Not authorized to perform sts:AssumeRoleWithWebIdentity- 403
Asked Answered
F

10

34

I have been trying to run an external-dns pod using the guide provided by k8s-sig group. I have followed every step of the guide, and getting the below error.

time="2021-02-27T13:27:20Z" level=error msg="records retrieval failed: failed to list hosted zones: WebIdentityErr: failed to retrieve credentials\ncaused by: AccessDenied: Not authorized to perform sts:AssumeRoleWithWebIdentity\n\tstatus code: 403, request id: 87a3ca86-ceb0-47be-8f90-25d0c2de9f48"

I had created AWS IAM policy using Terraform, and it was successfully created. Except IAM Role for service account for which I had used eksctl, everything else has been spun via Terraform.

But then I got hold of this article which says creating AWS IAM policy using awscli would eliminate this error. So I deleted the policy created using Terraform, and recreated it with awscli. Yet, it is throwing the same error error.

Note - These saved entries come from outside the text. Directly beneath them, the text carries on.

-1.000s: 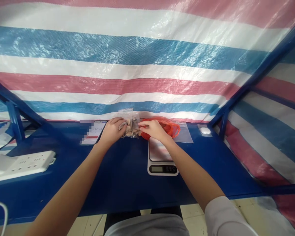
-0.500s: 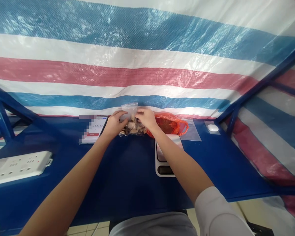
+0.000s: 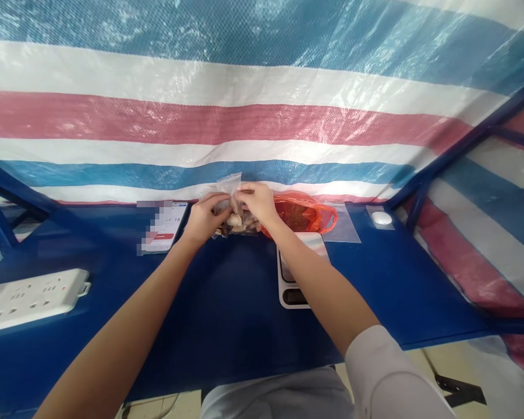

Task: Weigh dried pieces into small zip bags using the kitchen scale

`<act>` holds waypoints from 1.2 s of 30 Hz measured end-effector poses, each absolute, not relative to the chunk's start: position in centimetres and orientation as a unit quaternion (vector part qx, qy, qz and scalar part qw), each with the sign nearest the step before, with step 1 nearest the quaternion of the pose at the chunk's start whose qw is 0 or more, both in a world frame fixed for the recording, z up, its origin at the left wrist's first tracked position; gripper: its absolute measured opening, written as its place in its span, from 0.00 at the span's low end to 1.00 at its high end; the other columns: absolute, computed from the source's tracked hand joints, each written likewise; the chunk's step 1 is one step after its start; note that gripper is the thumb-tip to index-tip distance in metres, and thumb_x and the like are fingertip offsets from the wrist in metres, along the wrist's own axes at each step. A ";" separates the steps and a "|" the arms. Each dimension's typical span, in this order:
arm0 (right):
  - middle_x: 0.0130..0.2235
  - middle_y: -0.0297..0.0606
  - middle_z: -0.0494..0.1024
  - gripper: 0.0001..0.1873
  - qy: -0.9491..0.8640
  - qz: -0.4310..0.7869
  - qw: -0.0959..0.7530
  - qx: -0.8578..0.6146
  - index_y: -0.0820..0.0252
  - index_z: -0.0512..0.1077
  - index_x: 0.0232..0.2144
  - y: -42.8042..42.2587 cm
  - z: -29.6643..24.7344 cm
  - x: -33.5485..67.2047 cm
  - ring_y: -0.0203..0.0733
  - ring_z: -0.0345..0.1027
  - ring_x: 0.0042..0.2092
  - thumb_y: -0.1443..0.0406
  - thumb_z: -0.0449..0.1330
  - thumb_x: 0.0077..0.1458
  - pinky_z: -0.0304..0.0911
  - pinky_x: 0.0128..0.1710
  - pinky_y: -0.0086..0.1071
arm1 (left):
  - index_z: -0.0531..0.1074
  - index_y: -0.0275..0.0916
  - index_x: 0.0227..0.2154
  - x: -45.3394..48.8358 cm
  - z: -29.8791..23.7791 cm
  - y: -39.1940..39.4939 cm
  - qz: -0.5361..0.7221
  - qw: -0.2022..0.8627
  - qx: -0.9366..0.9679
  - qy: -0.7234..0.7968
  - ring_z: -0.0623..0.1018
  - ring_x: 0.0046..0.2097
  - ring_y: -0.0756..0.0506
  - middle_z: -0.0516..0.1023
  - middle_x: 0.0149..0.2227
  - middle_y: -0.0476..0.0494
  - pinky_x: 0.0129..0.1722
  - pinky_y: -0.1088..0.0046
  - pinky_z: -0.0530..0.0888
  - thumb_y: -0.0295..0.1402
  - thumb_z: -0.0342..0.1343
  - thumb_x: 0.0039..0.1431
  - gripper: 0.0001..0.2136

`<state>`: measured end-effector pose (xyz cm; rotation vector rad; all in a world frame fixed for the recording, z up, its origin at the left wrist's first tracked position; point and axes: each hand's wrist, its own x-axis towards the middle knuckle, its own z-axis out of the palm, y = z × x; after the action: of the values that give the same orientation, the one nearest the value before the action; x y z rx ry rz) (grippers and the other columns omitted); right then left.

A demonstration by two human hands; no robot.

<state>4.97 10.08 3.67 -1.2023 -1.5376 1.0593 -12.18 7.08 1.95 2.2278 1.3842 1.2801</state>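
Note:
A clear plastic bag [image 3: 231,181] stands at the back of the blue table, its top edge raised. Pale and brown dried pieces [image 3: 236,221] show in its lower part; I cannot make out their exact kind. My left hand [image 3: 207,216] is closed on the bag's left side, thumb and fingers together. On the other side my right hand [image 3: 258,202] pinches the bag near its top. Beside my right hand lies an open red plastic bag [image 3: 299,215] with reddish-brown contents. A white scale [image 3: 290,285] sits under my right forearm, partly hidden by it.
To the left lie a phone [image 3: 163,230] showing a timer and a white power strip [image 3: 37,297]. A flat clear bag [image 3: 347,224] and a white round object [image 3: 381,218] are at the right. Striped sheeting [image 3: 253,125] hangs behind the blue table [image 3: 227,326].
The clear bag's top is now gathered and twisted more between my hands. My right hand has shifted slightly upward. The whole view has tilted a little.

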 end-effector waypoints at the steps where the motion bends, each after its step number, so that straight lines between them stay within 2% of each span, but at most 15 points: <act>1: 0.38 0.35 0.83 0.08 -0.598 0.449 0.464 -0.474 0.58 0.80 0.36 9.9 3.8 5.0 0.44 0.78 0.44 0.65 0.64 0.53 0.74 0.46 0.37 | 0.78 0.39 0.43 -12.1 2.1 7.0 0.445 0.121 0.753 0.469 0.79 0.52 0.40 0.81 0.48 0.40 0.58 0.60 0.73 0.40 0.57 0.57 0.15; 6: 0.37 0.35 0.82 0.06 -0.495 0.567 0.529 -0.393 0.60 0.78 0.33 8.2 5.2 5.8 0.41 0.78 0.42 0.65 0.66 0.50 0.76 0.43 0.36 | 0.77 0.39 0.45 -11.1 3.1 6.2 0.519 0.235 0.685 0.455 0.75 0.58 0.38 0.77 0.54 0.38 0.58 0.58 0.74 0.44 0.63 0.53 0.19; 11: 0.37 0.33 0.81 0.13 -0.444 0.601 0.566 -0.349 0.59 0.77 0.33 5.9 6.2 7.9 0.38 0.77 0.40 0.62 0.72 0.44 0.76 0.44 0.34 | 0.73 0.37 0.48 -9.7 3.5 5.6 0.590 0.374 0.560 0.445 0.76 0.58 0.36 0.77 0.55 0.35 0.56 0.57 0.75 0.45 0.69 0.47 0.27; 14: 0.36 0.33 0.81 0.17 -0.422 0.616 0.578 -0.330 0.59 0.78 0.33 4.6 6.1 9.1 0.39 0.78 0.40 0.59 0.74 0.39 0.76 0.44 0.35 | 0.72 0.37 0.50 -8.7 3.9 5.0 0.582 0.442 0.529 0.431 0.79 0.54 0.39 0.79 0.53 0.35 0.52 0.60 0.77 0.46 0.69 0.48 0.29; 19: 0.35 0.35 0.82 0.21 -0.412 0.623 0.572 -0.337 0.59 0.79 0.32 2.4 4.9 10.5 0.41 0.78 0.38 0.56 0.76 0.36 0.76 0.43 0.38 | 0.73 0.38 0.48 -6.4 4.7 3.1 0.538 0.543 0.504 0.402 0.82 0.39 0.46 0.83 0.42 0.42 0.38 0.70 0.78 0.44 0.72 0.45 0.29; 24: 0.36 0.35 0.83 0.19 -0.444 0.610 0.556 -0.349 0.58 0.80 0.34 -0.3 3.8 12.6 0.42 0.78 0.41 0.57 0.75 0.39 0.77 0.43 0.37 | 0.73 0.38 0.47 -5.2 4.0 1.1 0.511 0.550 0.532 0.391 0.80 0.29 0.48 0.82 0.33 0.47 0.30 0.73 0.77 0.44 0.72 0.46 0.27; 29: 0.48 0.37 0.83 0.24 -0.506 0.601 0.502 -0.361 0.53 0.79 0.47 -2.0 3.5 15.4 0.45 0.78 0.48 0.56 0.72 0.45 0.77 0.44 0.37 | 0.75 0.37 0.47 -5.9 3.2 0.4 0.460 0.510 0.582 0.435 0.81 0.27 0.46 0.82 0.32 0.45 0.26 0.73 0.76 0.47 0.71 0.46 0.28; 31: 0.49 0.38 0.83 0.23 -0.509 0.583 0.502 -0.386 0.53 0.79 0.48 -2.0 3.5 16.1 0.46 0.77 0.51 0.54 0.70 0.49 0.78 0.43 0.36 | 0.76 0.38 0.46 -6.4 3.3 0.6 0.416 0.507 0.612 0.441 0.80 0.26 0.45 0.82 0.31 0.45 0.24 0.73 0.75 0.49 0.70 0.46 0.27; 33: 0.46 0.39 0.84 0.21 -0.515 0.561 0.496 -0.416 0.55 0.81 0.45 -1.7 3.5 16.3 0.47 0.78 0.49 0.54 0.69 0.50 0.78 0.40 0.35 | 0.78 0.39 0.45 -6.6 3.6 0.9 0.368 0.515 0.641 0.433 0.80 0.25 0.45 0.82 0.29 0.46 0.21 0.73 0.75 0.50 0.69 0.47 0.26; 36: 0.40 0.36 0.84 0.15 -0.546 0.532 0.471 -0.444 0.57 0.83 0.39 -0.9 3.5 16.1 0.42 0.79 0.38 0.58 0.70 0.48 0.78 0.37 0.35 | 0.80 0.41 0.42 -6.6 3.7 1.3 0.331 0.493 0.687 0.419 0.80 0.24 0.44 0.81 0.28 0.47 0.21 0.72 0.75 0.50 0.68 0.48 0.23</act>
<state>16.09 -0.95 3.47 -1.0881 -1.3365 1.3022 -6.60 1.34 3.68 1.6652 1.0166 0.8030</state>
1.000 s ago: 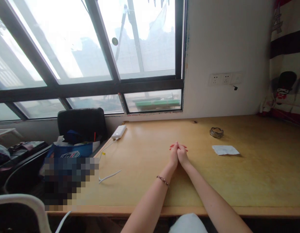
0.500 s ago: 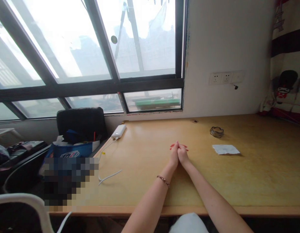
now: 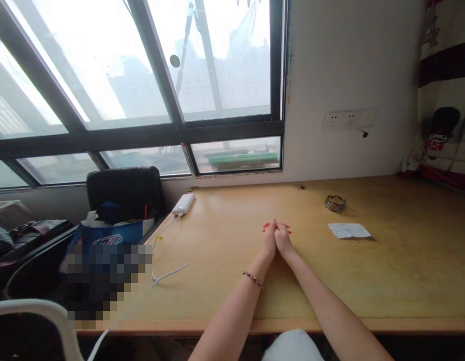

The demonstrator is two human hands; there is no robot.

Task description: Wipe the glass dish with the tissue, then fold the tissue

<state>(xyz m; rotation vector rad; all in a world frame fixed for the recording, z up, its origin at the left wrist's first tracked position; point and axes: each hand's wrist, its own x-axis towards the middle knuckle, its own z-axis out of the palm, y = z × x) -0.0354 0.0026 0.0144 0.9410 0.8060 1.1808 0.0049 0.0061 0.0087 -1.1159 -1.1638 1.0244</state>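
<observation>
My left hand (image 3: 269,241) and my right hand (image 3: 284,240) rest together in the middle of a yellow wooden desk (image 3: 224,286). Their palms are pressed together and the fingers are interlaced, with red nails showing at the tips. Neither hand holds anything. A beaded bracelet (image 3: 252,279) circles my left wrist. Closest on the right is a folded white paper (image 3: 349,230), and a little beyond it sits a small metal ring-shaped object (image 3: 335,203). Both lie apart from my hands.
A white power bank (image 3: 183,204) lies at the desk's far left corner, its white cable (image 3: 168,273) trailing along the left edge. A black chair (image 3: 125,190) holding a blue bag (image 3: 104,234) stands left of the desk. Wall sockets (image 3: 348,119) sit above the desk, beside a large window (image 3: 142,75).
</observation>
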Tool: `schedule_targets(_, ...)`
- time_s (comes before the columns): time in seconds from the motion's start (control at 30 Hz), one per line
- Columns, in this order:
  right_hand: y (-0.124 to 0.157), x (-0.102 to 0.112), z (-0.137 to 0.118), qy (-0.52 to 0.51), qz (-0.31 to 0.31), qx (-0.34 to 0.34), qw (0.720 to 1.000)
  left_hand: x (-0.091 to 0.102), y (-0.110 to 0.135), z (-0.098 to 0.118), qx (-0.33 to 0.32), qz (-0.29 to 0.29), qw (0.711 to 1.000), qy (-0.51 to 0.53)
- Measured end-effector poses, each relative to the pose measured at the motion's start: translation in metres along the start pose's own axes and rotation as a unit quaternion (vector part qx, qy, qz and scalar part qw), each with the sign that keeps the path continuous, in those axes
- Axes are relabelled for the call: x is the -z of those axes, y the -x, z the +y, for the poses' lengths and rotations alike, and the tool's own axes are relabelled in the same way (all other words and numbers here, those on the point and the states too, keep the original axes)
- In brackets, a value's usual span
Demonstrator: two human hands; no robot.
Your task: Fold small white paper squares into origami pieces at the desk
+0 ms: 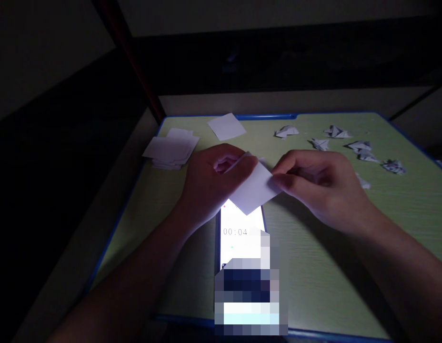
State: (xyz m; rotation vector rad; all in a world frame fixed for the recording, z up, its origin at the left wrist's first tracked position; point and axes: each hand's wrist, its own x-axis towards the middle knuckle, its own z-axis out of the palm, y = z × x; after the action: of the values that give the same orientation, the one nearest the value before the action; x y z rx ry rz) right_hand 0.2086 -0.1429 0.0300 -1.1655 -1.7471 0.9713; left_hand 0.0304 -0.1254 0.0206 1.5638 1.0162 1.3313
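Between my two hands, above a lit phone [238, 216], is a small white sheet of paper [250, 190], turned so one corner points toward me. My left hand [214, 174] pinches its upper left side, with the thumb lying over the sheet. At the right corner, the thumb and forefinger of my right hand [319, 183] close on the paper. Whether the sheet has a fold in it I cannot tell. The phone shows 00:04, and its lower part is blurred out.
A stack of white paper sheets [171, 148] lies at the table's left edge, and a single sheet [226, 126] near the back. Several small folded paper figures [360, 146] are scattered at the back right. The greenish table [314, 286] has a blue rim.
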Motion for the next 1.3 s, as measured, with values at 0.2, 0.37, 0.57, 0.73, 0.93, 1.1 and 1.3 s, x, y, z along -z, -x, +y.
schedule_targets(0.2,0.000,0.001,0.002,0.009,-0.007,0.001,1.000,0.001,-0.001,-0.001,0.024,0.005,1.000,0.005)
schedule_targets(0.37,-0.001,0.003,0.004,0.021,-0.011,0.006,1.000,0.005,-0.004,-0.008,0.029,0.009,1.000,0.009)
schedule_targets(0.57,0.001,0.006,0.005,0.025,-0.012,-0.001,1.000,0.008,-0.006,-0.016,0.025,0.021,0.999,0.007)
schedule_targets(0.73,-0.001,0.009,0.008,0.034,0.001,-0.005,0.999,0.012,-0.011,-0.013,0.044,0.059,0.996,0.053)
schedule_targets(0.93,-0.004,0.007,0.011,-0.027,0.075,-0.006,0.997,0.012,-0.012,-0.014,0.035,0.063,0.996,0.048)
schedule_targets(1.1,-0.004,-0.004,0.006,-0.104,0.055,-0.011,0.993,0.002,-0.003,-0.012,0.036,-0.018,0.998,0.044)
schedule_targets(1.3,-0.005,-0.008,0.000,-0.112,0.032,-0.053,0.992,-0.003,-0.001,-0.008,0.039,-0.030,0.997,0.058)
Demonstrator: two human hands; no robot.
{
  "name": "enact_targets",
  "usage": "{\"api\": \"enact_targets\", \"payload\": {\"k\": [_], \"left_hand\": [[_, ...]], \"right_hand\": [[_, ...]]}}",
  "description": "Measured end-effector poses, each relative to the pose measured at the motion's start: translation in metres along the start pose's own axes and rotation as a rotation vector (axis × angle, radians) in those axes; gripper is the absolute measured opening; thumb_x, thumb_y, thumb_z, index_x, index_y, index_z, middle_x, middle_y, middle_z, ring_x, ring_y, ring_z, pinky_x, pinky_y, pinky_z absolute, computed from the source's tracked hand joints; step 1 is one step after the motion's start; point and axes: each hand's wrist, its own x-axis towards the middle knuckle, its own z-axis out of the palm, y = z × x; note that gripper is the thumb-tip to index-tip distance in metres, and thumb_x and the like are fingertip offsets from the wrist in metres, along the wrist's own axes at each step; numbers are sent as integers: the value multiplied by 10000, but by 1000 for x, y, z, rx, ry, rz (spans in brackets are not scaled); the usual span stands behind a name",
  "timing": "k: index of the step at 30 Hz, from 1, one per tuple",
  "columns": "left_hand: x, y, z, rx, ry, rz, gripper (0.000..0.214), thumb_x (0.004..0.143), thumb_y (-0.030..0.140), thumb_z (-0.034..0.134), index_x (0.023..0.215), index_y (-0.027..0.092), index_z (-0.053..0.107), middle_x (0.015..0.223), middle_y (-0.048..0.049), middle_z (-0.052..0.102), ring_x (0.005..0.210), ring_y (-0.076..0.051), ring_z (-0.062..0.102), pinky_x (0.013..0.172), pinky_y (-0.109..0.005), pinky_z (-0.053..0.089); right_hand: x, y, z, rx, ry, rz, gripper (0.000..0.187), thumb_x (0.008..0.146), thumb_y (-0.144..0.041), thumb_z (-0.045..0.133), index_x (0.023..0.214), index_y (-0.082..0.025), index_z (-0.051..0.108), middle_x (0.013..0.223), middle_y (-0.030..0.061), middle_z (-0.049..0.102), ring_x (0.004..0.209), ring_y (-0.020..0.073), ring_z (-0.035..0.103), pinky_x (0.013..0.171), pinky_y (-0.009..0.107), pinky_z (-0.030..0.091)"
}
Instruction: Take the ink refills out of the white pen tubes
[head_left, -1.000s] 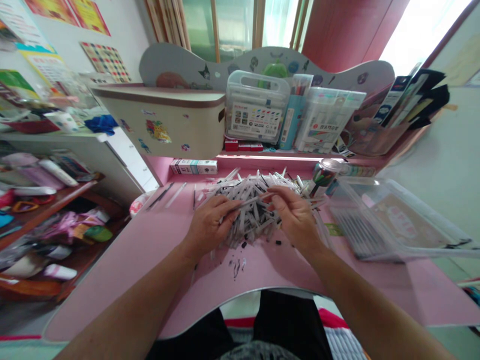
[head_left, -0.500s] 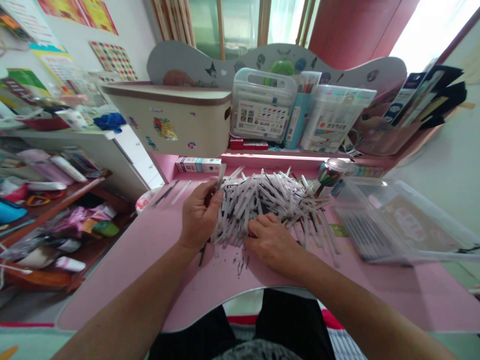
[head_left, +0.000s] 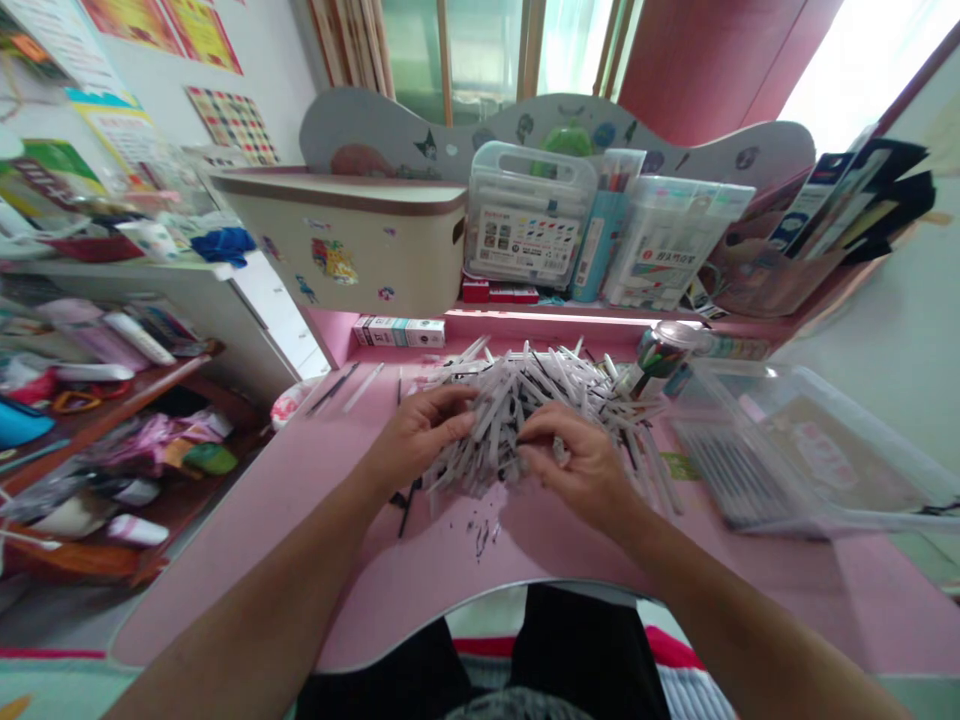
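Note:
A large heap of slim white pen-like sticks [head_left: 517,390], with some black ones mixed in, lies on the pink desk [head_left: 255,520]. At the heap's left side is my left hand [head_left: 420,430], thumb and fingers apart, tips touching or close to the white sticks. My right hand [head_left: 581,455] is over the heap's front right, its thumb and fingertips closed in a pinch. A small dark bit shows at those fingertips, too blurred to name. Small black bits [head_left: 484,535] are scattered on the desk in front of the heap.
On the right stands a clear plastic box [head_left: 817,520] beside a row of grey sticks [head_left: 724,470]. A can of pens [head_left: 660,355] is behind the heap. The shelf above carries a beige bin [head_left: 360,250] and marker cases [head_left: 529,225]. A few loose sticks [head_left: 364,388] lie left.
My left hand has moved slightly right, and the white stick that stood up in it no longer shows there. My right hand has lifted and shifted right, off the heap's front edge.

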Motion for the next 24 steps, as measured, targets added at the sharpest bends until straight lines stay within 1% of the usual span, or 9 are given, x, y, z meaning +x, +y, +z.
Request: {"api": "enact_targets", "payload": {"k": [2, 3, 4, 6, 10, 16, 22, 24], "left_hand": [[-2, 0, 2, 54, -123, -38, 294, 800, 313, 702, 1053, 166, 728, 803, -39, 700, 726, -164, 636, 666, -291, 512], [-4, 0, 3, 86, -163, -39, 296, 803, 312, 694, 1059, 167, 732, 837, -50, 717, 742, -171, 645, 675, -299, 518], [-5, 0, 3, 118, -189, -28, 297, 806, 308, 686, 1065, 169, 734, 871, -60, 731, 762, -176, 652, 686, -304, 523], [-6, 0, 5, 175, -210, 3, 300, 809, 300, 676, 1074, 174, 739, 918, -70, 746, 795, -183, 662, 704, -309, 529], [-7, 0, 5, 245, -208, 33, 301, 809, 297, 667, 1071, 169, 741, 941, -80, 758, 807, -192, 676, 709, -314, 537], [-6, 1, 5, 285, -215, 79, 290, 827, 272, 640, 1078, 161, 733, 945, -78, 758, 810, -185, 683, 707, -303, 536], [-5, 2, 4, 385, -260, 137, 282, 847, 291, 617, 1074, 170, 735, 833, -48, 718, 706, -155, 635, 620, -272, 496], [-4, 4, 4, 421, -258, 157, 264, 845, 277, 617, 1053, 173, 742, 807, -37, 704, 687, -146, 620, 612, -263, 484]], "right_hand": [[5, 3, -8, 256, 178, 208, 50, 841, -165, 622, 863, -209, 628, 765, -12, 592, 688, 121, 539, 640, 257, 424], [7, 5, -11, 364, 239, 282, 39, 830, -182, 625, 854, -212, 623, 744, -21, 585, 651, 111, 524, 611, 245, 412], [9, 8, -13, 452, 280, 331, 30, 820, -197, 630, 845, -212, 622, 728, -27, 581, 626, 104, 511, 592, 238, 401], [11, 11, -15, 552, 314, 379, 36, 795, -215, 645, 824, -208, 626, 708, -31, 576, 605, 97, 496, 575, 229, 387], [12, 13, -13, 549, 304, 403, 53, 758, -209, 667, 796, -200, 632, 694, -30, 577, 625, 100, 503, 593, 225, 394], [9, 16, -11, 504, 218, 426, 78, 745, -212, 680, 810, -196, 639, 722, -24, 584, 660, 107, 521, 627, 230, 406], [11, 13, -12, 513, 166, 444, 106, 728, -228, 700, 794, -195, 624, 727, -26, 577, 669, 105, 523, 634, 233, 409], [13, 12, -13, 511, 139, 447, 109, 723, -224, 700, 792, -192, 623, 733, -25, 579, 673, 103, 526, 641, 234, 415]]}}
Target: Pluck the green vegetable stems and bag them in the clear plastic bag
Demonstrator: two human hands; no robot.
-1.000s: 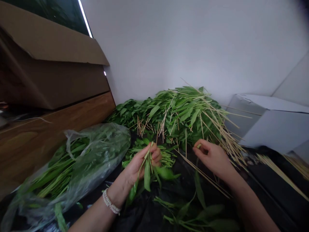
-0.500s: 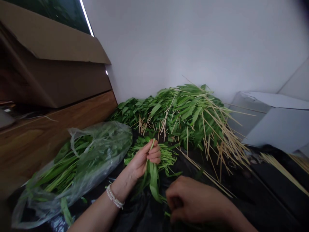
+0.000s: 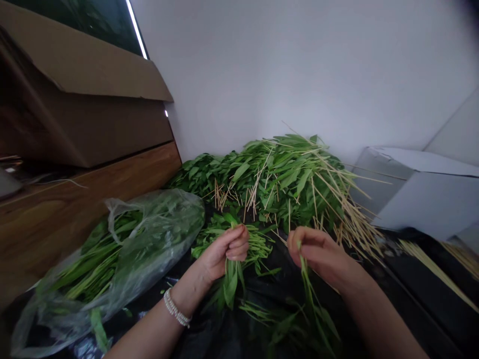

Below is my external dns yaml file.

apiVersion: v1
kind: ServiceAccount
metadata:
  name: external-dns
  # If you're using Amazon EKS with IAM Roles for Service Accounts, specify the following annotation.
  # Otherwise, you may safely omit it.
  annotations:
    # Substitute your account ID and IAM service role name below.
    eks.amazonaws.com/role-arn: arn:aws:iam::268xxxxxxx:role/eksctl-ats-Eks1-addon-iamserviceaccoun-Role1-WMLL93xxxx
---
apiVersion: rbac.authorization.k8s.io/v1beta1
kind: ClusterRole
metadata:
  name: external-dns
rules:
- apiGroups: [""]
  resources: ["services","endpoints","pods"]
  verbs: ["get","watch","list"]
- apiGroups: ["extensions","networking.k8s.io"]
  resources: ["ingresses"]
  verbs: ["get","watch","list"]
- apiGroups: [""]
  resources: ["nodes"]
  verbs: ["list","watch"]
---
apiVersion: rbac.authorization.k8s.io/v1beta1
kind: ClusterRoleBinding
metadata:
  name: external-dns-viewer
roleRef:
  apiGroup: rbac.authorization.k8s.io
  kind: ClusterRole
  name: external-dns
subjects:
- kind: ServiceAccount
  name: external-dns
  namespace: default
---
apiVersion: apps/v1
kind: Deployment
metadata:
  name: external-dns
spec:
  strategy:
    type: Recreate
  selector:
    matchLabels:
      app: external-dns
  template:
    metadata:
      labels:
        app: external-dns
    spec:
      serviceAccountName: external-dns
      containers:
      - name: external-dns
        image: k8s.gcr.io/external-dns/external-dns:v0.7.6
        args:
        - --source=service
        - --source=ingress
        - --domain-filter=xyz.com # will make ExternalDNS see only the hosted zones matching provided domain, omit to process all available hosted zones
        - --provider=aws
        - --policy=upsert-only # would prevent ExternalDNS from deleting any records, omit to enable full synchronization
        - --aws-zone-type=public # only look at public hosted zones (valid values are public, private or no value for both)
        - --registry=txt
        - --txt-owner-id=Z0471542U7WSPZxxxx
      securityContext:
        fsGroup: 65534 # For ExternalDNS to be able to read Kubernetes and AWS token files

I am scratching my head as there is no proper solution to this error anywhere in the net. Hoping to find a solution to this issue in this forum.

End result must show something like below and fill up records in hosted zone.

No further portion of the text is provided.